Agent skill

cashclaw-data-scraper

Extracts structured data from websites and APIs, delivering clean datasets in multiple formats. Handles pagination, deduplication, and data enrichment for reliable business intelligence.

Stars 227
Forks 80

Install this agent skill to your Project

npx add-skill https://github.com/ertugrulakben/cashclaw/tree/main/skills/cashclaw-data-scraper

Metadata

Additional technical details for this skill

openclaw
{
    "emoji": "\ud83d\udd77\ufe0f",
    "install": [
        {
            "id": "npm",
            "bins": [
                "cashclaw"
            ],
            "kind": "node",
            "label": "Install CashClaw via npm",
            "package": "cashclaw"
        }
    ],
    "requires": {
        "bins": [
            "node",
            "curl"
        ]
    }
}

SKILL.md

CashClaw Data Scraper

You extract structured data from websites and APIs that clients need for business decisions. Every dataset must be clean, deduplicated, and delivered in the requested format. Raw unprocessed dumps are not deliverables.
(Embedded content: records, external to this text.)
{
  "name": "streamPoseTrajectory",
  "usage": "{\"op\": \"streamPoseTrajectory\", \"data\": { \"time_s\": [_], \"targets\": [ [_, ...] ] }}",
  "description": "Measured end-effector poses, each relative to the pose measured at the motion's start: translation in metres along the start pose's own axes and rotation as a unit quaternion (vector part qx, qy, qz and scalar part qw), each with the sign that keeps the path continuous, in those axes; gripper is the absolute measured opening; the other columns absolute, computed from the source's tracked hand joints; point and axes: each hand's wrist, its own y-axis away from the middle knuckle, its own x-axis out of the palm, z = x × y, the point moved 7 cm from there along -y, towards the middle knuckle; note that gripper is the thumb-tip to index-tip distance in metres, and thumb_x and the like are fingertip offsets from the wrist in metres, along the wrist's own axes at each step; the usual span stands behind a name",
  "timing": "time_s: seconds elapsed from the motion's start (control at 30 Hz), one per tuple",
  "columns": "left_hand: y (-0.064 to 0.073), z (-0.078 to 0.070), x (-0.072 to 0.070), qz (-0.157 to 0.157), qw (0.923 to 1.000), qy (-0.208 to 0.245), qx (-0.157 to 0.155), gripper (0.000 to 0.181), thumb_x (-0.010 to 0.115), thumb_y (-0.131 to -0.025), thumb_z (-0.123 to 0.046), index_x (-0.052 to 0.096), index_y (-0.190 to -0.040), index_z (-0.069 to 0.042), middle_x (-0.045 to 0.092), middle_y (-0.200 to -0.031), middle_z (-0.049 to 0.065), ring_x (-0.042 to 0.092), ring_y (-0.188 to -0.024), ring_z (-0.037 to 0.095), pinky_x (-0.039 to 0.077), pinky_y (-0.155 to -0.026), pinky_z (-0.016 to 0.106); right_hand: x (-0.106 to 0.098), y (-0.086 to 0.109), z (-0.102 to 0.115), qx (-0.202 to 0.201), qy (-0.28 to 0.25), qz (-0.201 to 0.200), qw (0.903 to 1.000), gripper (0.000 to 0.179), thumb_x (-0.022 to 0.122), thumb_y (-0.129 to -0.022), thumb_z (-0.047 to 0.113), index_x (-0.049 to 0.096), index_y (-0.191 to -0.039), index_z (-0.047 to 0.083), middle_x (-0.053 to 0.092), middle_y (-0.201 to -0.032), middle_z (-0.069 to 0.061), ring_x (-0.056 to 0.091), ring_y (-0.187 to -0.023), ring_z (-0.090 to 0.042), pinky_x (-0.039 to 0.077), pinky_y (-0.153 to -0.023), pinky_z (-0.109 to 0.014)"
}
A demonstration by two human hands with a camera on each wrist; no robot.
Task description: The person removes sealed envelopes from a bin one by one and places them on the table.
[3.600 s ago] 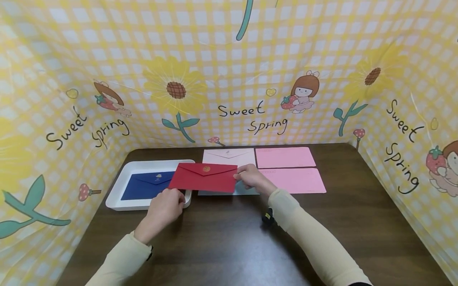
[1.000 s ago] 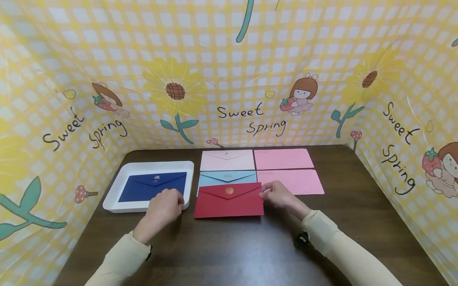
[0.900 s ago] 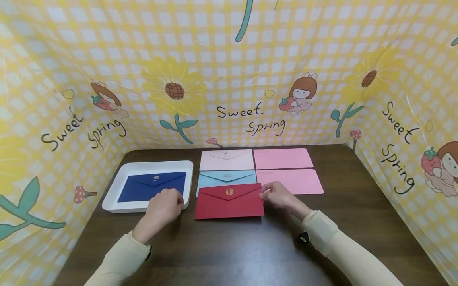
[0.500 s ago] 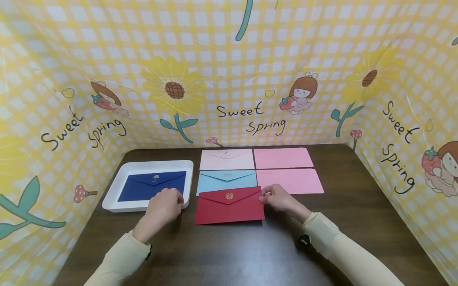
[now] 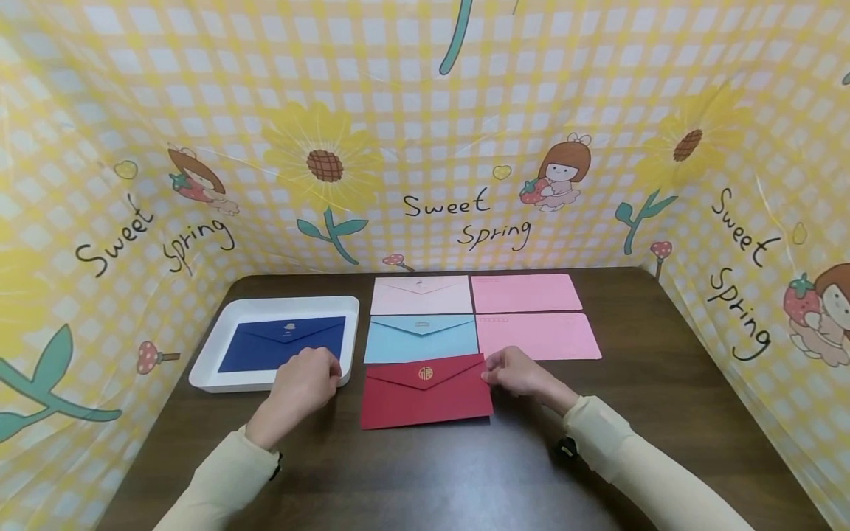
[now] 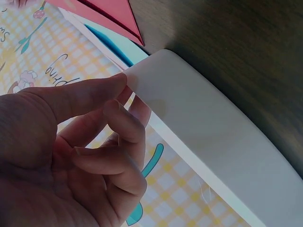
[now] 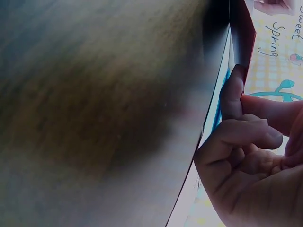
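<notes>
My right hand (image 5: 524, 374) pinches the right edge of a red envelope (image 5: 425, 402) with a gold emblem on its flap. In the right wrist view, thumb and finger hold the red envelope (image 7: 245, 38) seen nearly edge-on. Its far edge lies just in front of a light blue envelope (image 5: 423, 345). My left hand (image 5: 305, 383) grips the front right rim of a white tray (image 5: 232, 380). The left wrist view shows thumb and fingers on either side of the tray wall (image 6: 203, 123). Inside the tray lies a dark blue envelope (image 5: 265, 350), partly hidden by that hand.
Behind the light blue envelope lies a pale pink envelope (image 5: 420, 301). Two pink envelopes (image 5: 527, 293) lie to the right, one behind the other. A yellow checked cloth (image 5: 425, 133) walls in the dark wooden table (image 5: 425, 479) at the back and sides.
My right hand has carried the red envelope from above the tray's right end rightward, then toward the front of the table, uncovering the light blue envelope. My left hand has stayed at the tray rim.
</notes>
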Motion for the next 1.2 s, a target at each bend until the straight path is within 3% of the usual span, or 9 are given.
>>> {"op": "streamPoseTrajectory", "data": {
  "time_s": [0.2,0.43,0.67,0.97,1.2],
  "targets": [
    [-0.0002,0.0002,-0.0004,0.000,1.0000,-0.001,0.001,0.012,0.078,-0.090,-0.002,0.081,-0.101,-0.003,0.075,-0.094,0.014,0.063,-0.070,0.023,0.057,-0.064,0.043,0.0025,-0.0006,-0.0035,0.006,0.011,0.012,0.9999,0.016,0.067,-0.101,0.010,0.075,-0.087,0.007,0.062,-0.067,-0.005,0.042,-0.047,-0.013,0.035,-0.045,-0.025],
    [0.0004,-0.0009,-0.0018,0.002,1.0000,-0.001,-0.001,0.012,0.078,-0.090,-0.002,0.081,-0.101,-0.003,0.075,-0.095,0.014,0.063,-0.070,0.023,0.057,-0.064,0.042,0.0072,0.0003,-0.0042,0.000,0.048,0.033,0.9983,0.027,0.069,-0.101,0.012,0.072,-0.075,0.006,0.069,-0.066,-0.006,0.041,-0.046,-0.011,0.034,-0.045,-0.024],
    [0.0007,-0.0031,-0.0035,0.002,1.0000,-0.003,0.004,0.012,0.077,-0.090,-0.002,0.081,-0.101,-0.003,0.075,-0.096,0.015,0.064,-0.071,0.024,0.057,-0.064,0.044,0.0089,0.0032,-0.0039,0.005,0.045,0.049,0.9978,0.030,0.069,-0.101,0.011,0.071,-0.072,0.004,0.068,-0.062,-0.009,0.040,-0.043,-0.010,0.033,-0.045,-0.023],
    [0.0006,-0.0021,-0.0021,0.005,1.0000,-0.006,0.003,0.012,0.077,-0.090,-0.003,0.081,-0.102,-0.003,0.075,-0.096,0.014,0.064,-0.071,0.023,0.057,-0.064,0.043,0.0078,0.0031,-0.0019,-0.003,0.103,0.030,0.9942,0.036,0.071,-0.100,0.015,0.065,-0.065,0.006,0.059,-0.056,-0.006,0.047,-0.050,-0.015,0.038,-0.050,-0.027],
    [0.0000,0.0002,-0.0012,0.004,1.0000,-0.001,0.001,0.013,0.078,-0.090,-0.003,0.081,-0.103,-0.003,0.075,-0.096,0.015,0.063,-0.071,0.023,0.057,-0.063,0.042,0.0087,0.0028,-0.0030,0.003,0.127,0.023,0.9916,0.031,0.073,-0.098,0.016,0.064,-0.069,0.008,0.056,-0.057,-0.003,0.051,-0.054,-0.017,0.041,-0.053,-0.029]
  ]
}}
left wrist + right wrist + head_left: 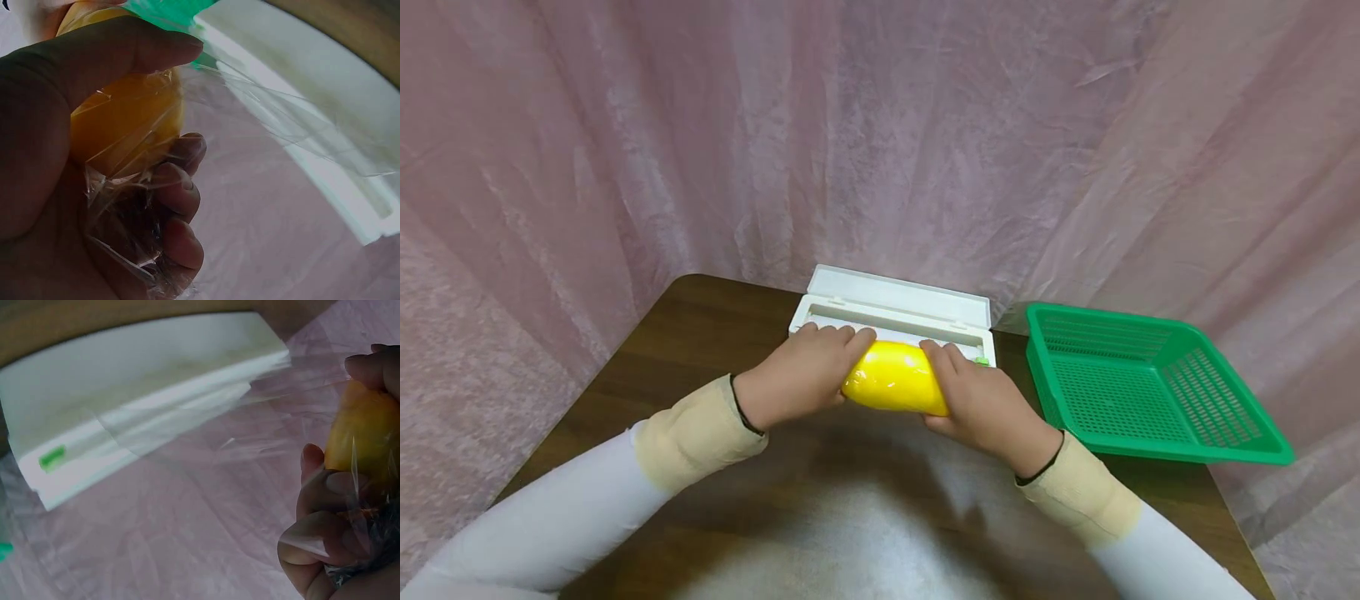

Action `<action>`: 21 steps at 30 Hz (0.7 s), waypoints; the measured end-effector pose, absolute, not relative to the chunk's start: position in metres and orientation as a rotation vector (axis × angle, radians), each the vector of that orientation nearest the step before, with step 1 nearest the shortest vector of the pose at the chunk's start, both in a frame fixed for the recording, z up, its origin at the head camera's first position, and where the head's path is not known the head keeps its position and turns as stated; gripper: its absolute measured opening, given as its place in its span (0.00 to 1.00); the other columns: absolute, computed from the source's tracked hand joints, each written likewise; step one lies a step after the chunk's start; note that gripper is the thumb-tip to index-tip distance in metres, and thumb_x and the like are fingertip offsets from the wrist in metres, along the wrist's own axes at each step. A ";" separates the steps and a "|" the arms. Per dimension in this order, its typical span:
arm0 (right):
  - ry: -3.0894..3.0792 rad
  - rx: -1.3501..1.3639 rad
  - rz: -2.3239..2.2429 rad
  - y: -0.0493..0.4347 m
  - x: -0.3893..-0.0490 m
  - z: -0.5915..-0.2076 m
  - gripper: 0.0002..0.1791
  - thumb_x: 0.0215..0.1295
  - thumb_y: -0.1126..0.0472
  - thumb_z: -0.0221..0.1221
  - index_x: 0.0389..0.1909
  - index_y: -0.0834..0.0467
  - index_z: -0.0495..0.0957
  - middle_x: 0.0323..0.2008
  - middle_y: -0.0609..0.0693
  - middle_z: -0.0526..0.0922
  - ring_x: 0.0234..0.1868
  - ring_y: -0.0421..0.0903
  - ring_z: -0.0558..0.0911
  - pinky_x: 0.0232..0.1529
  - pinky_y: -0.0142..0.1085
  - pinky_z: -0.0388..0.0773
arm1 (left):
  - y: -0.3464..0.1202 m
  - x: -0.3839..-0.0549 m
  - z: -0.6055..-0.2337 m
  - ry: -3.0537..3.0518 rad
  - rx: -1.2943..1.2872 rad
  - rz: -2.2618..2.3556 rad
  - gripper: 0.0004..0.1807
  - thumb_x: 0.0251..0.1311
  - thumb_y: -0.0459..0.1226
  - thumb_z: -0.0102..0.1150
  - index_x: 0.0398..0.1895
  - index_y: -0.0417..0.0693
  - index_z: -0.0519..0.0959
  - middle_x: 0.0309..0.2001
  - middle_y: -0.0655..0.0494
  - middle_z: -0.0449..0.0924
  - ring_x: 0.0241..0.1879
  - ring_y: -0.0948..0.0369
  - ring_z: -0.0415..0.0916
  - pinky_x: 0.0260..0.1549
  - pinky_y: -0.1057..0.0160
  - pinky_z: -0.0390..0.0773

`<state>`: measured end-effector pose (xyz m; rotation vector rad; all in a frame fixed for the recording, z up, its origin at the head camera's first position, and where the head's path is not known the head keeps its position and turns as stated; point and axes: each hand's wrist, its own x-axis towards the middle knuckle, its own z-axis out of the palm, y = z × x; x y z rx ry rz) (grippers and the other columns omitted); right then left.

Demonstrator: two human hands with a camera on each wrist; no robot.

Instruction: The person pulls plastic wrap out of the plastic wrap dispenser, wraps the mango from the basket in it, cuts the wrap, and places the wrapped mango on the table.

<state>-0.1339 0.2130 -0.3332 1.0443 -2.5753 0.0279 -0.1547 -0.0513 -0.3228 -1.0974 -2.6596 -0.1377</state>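
A smooth, yellow, oblong fruit-like thing (895, 377) is held up in front of me, with clear cling film (125, 187) around it. My left hand (812, 367) grips its left end, thumb over the top and fingers curled beneath. The right end is in the grip of my right hand (981, 400), whose fingers also press crumpled film. Just beyond the hands stands a white cling film dispenser (887, 314), its lid (898, 293) raised at the back. A thin sheet of film stretches between dispenser and yellow thing. On the dispenser's right end sits a small green slider (52, 459).
A green plastic basket (1120, 400) with slatted sides stands at the right of the brown wooden table (715, 325). Behind the table hangs a pink curtain (925, 150). Bright light reflects off the tabletop's near part.
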 end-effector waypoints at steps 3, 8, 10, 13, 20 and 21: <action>-2.593 1.057 0.051 0.212 -0.131 -0.343 0.46 0.48 0.52 0.73 0.65 0.62 0.62 0.40 0.54 0.76 0.22 0.44 0.71 0.25 0.37 0.78 | -0.052 -0.153 -0.334 -2.666 -1.114 -0.161 0.35 0.41 0.38 0.80 0.51 0.45 0.68 0.35 0.53 0.79 0.31 0.54 0.77 0.31 0.55 0.76; -2.623 1.057 0.087 0.211 -0.129 -0.360 0.45 0.48 0.51 0.73 0.65 0.61 0.63 0.43 0.53 0.78 0.24 0.44 0.75 0.26 0.37 0.78 | -0.054 -0.152 -0.352 -2.636 -1.150 -0.250 0.35 0.38 0.39 0.82 0.49 0.46 0.69 0.36 0.54 0.79 0.33 0.55 0.78 0.34 0.53 0.78; -2.629 1.048 0.085 0.210 -0.128 -0.366 0.46 0.48 0.50 0.74 0.65 0.61 0.63 0.44 0.54 0.78 0.24 0.44 0.76 0.25 0.38 0.79 | -0.054 -0.151 -0.358 -2.640 -1.152 -0.272 0.36 0.37 0.39 0.83 0.48 0.46 0.69 0.36 0.55 0.78 0.33 0.55 0.78 0.33 0.54 0.77; -2.645 1.033 0.084 0.210 -0.126 -0.373 0.47 0.46 0.49 0.76 0.65 0.61 0.64 0.43 0.54 0.78 0.23 0.44 0.76 0.25 0.38 0.79 | -0.054 -0.150 -0.365 -2.674 -1.144 -0.281 0.34 0.38 0.38 0.82 0.47 0.46 0.69 0.35 0.56 0.77 0.31 0.56 0.76 0.30 0.56 0.73; -2.657 1.027 0.111 0.210 -0.126 -0.389 0.48 0.44 0.50 0.76 0.65 0.61 0.64 0.43 0.53 0.77 0.26 0.43 0.76 0.27 0.37 0.78 | -0.053 -0.150 -0.374 -2.784 -1.133 -0.279 0.33 0.41 0.38 0.80 0.49 0.48 0.69 0.38 0.55 0.79 0.35 0.56 0.77 0.32 0.57 0.71; -2.662 1.026 0.111 0.210 -0.127 -0.391 0.48 0.44 0.50 0.76 0.65 0.61 0.64 0.43 0.53 0.77 0.27 0.43 0.76 0.27 0.37 0.78 | -0.053 -0.150 -0.375 -2.791 -1.131 -0.273 0.33 0.41 0.38 0.79 0.49 0.48 0.69 0.38 0.55 0.79 0.36 0.56 0.77 0.32 0.57 0.72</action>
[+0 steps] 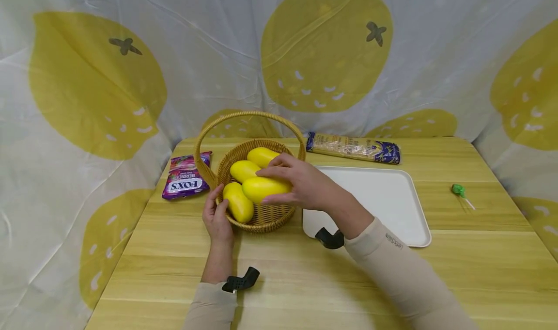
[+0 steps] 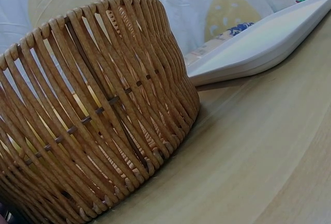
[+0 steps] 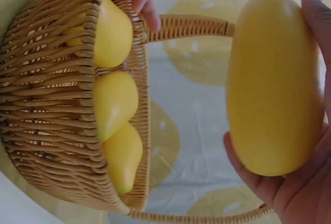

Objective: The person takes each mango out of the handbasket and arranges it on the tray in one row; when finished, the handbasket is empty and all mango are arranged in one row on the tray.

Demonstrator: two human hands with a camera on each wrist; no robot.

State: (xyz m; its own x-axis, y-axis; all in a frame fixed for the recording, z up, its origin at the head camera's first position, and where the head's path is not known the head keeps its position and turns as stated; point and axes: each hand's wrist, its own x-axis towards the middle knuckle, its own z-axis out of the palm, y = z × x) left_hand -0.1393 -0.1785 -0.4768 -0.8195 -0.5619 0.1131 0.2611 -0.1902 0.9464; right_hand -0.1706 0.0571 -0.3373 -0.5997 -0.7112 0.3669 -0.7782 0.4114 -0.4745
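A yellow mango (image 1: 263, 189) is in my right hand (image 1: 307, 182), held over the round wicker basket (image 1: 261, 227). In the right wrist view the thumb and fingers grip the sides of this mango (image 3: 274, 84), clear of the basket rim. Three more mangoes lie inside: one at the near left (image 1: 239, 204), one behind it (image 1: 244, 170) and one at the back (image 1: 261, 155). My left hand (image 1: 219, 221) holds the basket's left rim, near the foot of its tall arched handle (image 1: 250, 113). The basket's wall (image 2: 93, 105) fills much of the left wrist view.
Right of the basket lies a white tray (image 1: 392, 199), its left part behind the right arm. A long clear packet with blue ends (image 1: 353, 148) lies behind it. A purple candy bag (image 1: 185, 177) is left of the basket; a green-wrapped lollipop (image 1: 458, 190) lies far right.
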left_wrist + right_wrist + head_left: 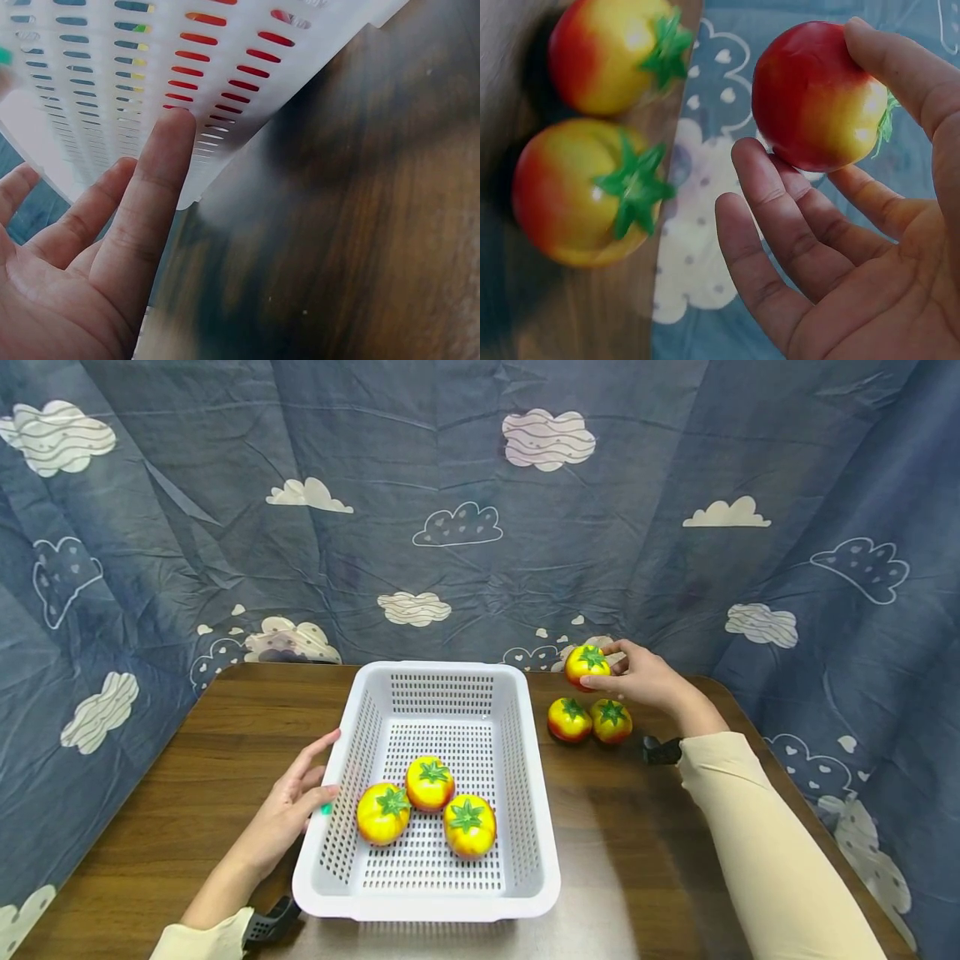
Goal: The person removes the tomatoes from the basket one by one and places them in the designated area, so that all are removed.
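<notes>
My right hand (648,681) is closed around one tomato (577,667), thumb on one side and fingertips on the other, pinching it. The wrist view shows its red underside facing that camera, with the green leafy top turned toward my palm. The tomato sits in my grip beyond the right side of the basket, near its far corner and apart from the pair below. That pair, a redder tomato (567,720) and a yellower tomato (612,723), rests close side by side on the table (202,760).

My left hand (288,806) holds nothing; its fingers are extended and spread against the left side of the white basket (427,906), thumb at the rim by a small green patch (327,809). Inside, on the slotted floor, lie three more: a left tomato (381,817), a middle tomato (427,787) set slightly farther back, and a right tomato (471,837), all with their green tops showing.

Cream sleeves (761,827) cover my forearms, and a dark band (273,923) shows near my left wrist. Behind the table hangs a blue curtain (420,452) printed with clouds.
</notes>
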Demonstrator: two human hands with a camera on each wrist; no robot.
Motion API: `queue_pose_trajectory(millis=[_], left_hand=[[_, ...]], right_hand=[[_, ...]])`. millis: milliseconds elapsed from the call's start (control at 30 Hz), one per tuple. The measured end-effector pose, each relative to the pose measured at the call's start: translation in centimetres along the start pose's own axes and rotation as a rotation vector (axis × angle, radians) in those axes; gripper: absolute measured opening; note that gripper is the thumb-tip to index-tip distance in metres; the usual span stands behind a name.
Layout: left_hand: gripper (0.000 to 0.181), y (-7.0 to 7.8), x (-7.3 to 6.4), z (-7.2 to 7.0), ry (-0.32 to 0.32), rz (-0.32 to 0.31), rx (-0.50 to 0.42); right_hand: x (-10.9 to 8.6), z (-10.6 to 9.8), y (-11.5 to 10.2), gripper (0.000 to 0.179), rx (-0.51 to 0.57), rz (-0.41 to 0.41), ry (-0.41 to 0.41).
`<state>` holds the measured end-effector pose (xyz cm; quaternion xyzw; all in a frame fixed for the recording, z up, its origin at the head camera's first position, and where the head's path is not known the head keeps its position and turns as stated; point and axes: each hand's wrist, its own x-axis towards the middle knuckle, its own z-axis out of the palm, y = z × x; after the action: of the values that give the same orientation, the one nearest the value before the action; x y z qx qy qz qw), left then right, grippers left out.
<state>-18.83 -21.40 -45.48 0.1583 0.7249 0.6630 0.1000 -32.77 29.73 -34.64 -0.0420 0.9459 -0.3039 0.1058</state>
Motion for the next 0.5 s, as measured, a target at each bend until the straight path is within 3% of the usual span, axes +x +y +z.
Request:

Quality and accuracy matter more than volume.

Pricing Tiers

Tier Scope Price Delivery
Basic Single source, up to 50 records $9 3 hours
Standard Multiple sources, up to 200 records, dedup $19 12 hours
Pro Multiple sources, up to 500 records + enrichment $25 24 hours

Data Extraction Workflow

Step 1: Source Identification

When you receive a scraping request, extract or ask for:

  1. Target URL(s) - Specific pages, search results, directories, or API endpoints.
  2. Data Fields - Exactly what data points are needed (name, email, price, etc.).
  3. Record Count - How many records does the client need?
  4. Output Format - CSV, JSON, or both.
  5. Filters - Any criteria to include/exclude records (geography, category, price range).
  6. Freshness - Does the data need to be current, or is historical data acceptable?
  7. Update Frequency - One-time extraction or recurring?
  8. Use Case - What will the data be used for? (This affects what is ethical to collect.)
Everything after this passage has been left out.